Snippet: Graph ML & Knowledge Graphs¶
Domain Context¶
Graph Neural Networks (GNN), knowledge graph reasoning, network analysis, and graph-based recommendations. Graph structures add relational context that flat features miss — but also add significant complexity.
Data Representation¶
- Define node types, edge types, and their attributes clearly before any modeling
- For heterogeneous graphs: document the full schema (node types × edge types × attribute types)
- Graph statistics to log before training: node count, edge count, degree distribution, connected components
- Handle isolated nodes explicitly — they receive no message passing information
- Temporal graphs: maintain edge timestamps; use temporal-aware splitting (no future edges in training)
Model Selection¶
- Baseline: node/edge features + classical ML (without graph structure) establishes the GNN value-add
- GCN/GraphSAGE: start here for homogeneous node classification
- R-GCN/HGT: for heterogeneous graphs with multiple node/edge types
- GAT/GATv2: when attention-weighted neighborhood aggregation is expected to help
- Number of layers: 2-3 is usually optimal — more layers cause over-smoothing; document layer count choice
Training Practices¶
- Neighbor sampling (mini-batch): required for large graphs (>100K nodes) — full-batch won't fit in memory
- Sampling strategy: document fan-out per layer (e.g., [25, 10] for 2-layer)

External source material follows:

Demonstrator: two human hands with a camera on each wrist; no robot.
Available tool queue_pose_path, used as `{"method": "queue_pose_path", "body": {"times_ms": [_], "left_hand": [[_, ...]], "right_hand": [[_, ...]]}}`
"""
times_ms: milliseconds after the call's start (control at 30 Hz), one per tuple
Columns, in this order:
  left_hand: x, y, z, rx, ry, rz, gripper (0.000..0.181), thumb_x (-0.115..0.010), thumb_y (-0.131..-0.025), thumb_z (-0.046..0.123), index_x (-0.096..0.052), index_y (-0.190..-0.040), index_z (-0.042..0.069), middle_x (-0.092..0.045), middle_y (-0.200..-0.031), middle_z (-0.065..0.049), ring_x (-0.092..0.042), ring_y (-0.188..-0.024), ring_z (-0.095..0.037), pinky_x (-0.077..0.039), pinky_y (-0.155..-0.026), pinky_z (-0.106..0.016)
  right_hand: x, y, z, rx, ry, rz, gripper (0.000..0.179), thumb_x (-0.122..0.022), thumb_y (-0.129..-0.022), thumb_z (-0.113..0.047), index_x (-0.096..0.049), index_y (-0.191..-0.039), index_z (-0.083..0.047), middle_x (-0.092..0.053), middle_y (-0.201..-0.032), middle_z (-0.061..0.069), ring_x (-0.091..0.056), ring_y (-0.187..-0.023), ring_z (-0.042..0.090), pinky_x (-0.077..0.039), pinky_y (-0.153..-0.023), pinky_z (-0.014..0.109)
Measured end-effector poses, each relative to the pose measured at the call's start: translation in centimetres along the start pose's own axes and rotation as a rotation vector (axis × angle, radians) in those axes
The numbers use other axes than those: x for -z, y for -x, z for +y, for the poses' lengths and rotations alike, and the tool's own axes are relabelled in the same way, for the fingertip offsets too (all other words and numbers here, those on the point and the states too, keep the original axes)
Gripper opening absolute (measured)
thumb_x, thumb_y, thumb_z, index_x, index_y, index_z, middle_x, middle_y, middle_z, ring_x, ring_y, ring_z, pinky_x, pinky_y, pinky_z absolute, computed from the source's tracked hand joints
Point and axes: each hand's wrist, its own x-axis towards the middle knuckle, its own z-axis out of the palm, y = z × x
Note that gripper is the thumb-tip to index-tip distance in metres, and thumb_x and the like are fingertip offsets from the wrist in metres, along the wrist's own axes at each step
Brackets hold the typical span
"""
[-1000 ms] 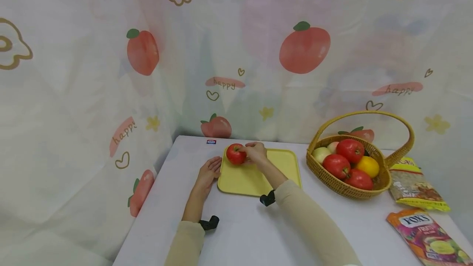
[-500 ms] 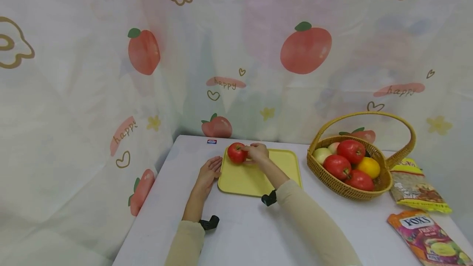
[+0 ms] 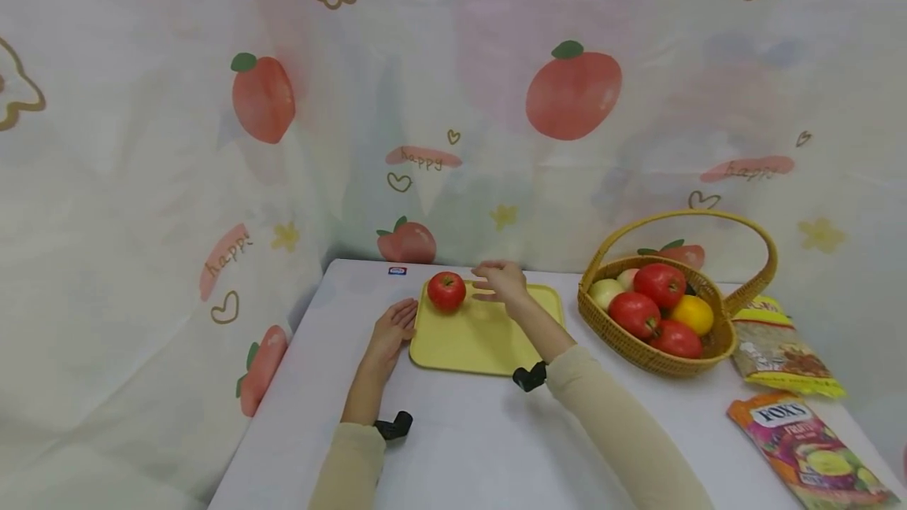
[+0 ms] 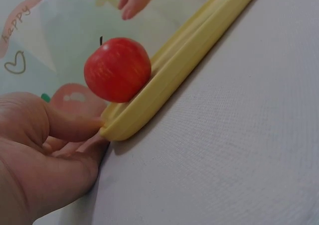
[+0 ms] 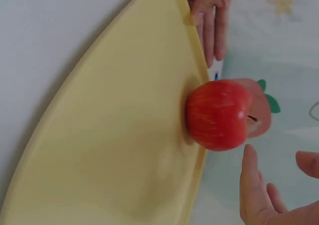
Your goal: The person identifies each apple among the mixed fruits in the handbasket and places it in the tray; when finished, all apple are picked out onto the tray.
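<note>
A red apple (image 3: 446, 291) stands upright in the far left corner of the yellow tray (image 3: 468, 341), stem up. My right hand (image 3: 503, 283) is just right of the apple, above the tray, with spread fingers and nothing in them; the right wrist view shows a gap between the apple (image 5: 219, 114) and the hand (image 5: 271, 195). On the tray's left side lies my left hand (image 3: 390, 330), its fingers stretched out along the outside. In the left wrist view its thumb (image 4: 75, 128) touches the tray's rim (image 4: 144, 110); the other fingers are partly hidden behind it.
Right of the tray, a wicker basket (image 3: 591, 313) with a tall handle holds red apples, a yellow fruit and pale fruits. Two snack bags, a clear-and-yellow one (image 3: 786, 352) and an orange-purple one (image 3: 808, 451), lie beyond it. A small label (image 3: 397, 271) sits near the back edge.
My right hand has let go of the apple and moved a little to the right, its fingers spreading. The apple stays on the tray. My left hand keeps its place at the tray's side.
</note>
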Motion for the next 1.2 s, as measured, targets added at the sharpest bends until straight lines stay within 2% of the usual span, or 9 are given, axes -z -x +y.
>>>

- Inductive vs. transductive: be explicit about which setting applies to your problem
- Negative sampling for link prediction: random negatives as baseline, hard negatives for better training
- Feature normalization: normalize numerical node features; use embeddings for high-cardinality categoricals
Knowledge Graph Specific¶
- Triple format: (head, relation, tail) — validate for duplicate/contradictory triples
- Embedding models: TransE for simple relations, RotatE for complex patterns, ComplEx for symmetric
- Evaluation: Mean Reciprocal Rank (MRR), Hits@K (K=1,3,10) — report both filtered and raw
- Type constraints: enforce domain/range constraints on predicted triples
- Temporal KGs: use time-aware models; evaluate on future time slices only
Evaluation¶
- Node classification: accuracy, macro-F1; split must respect graph structure (not random node split)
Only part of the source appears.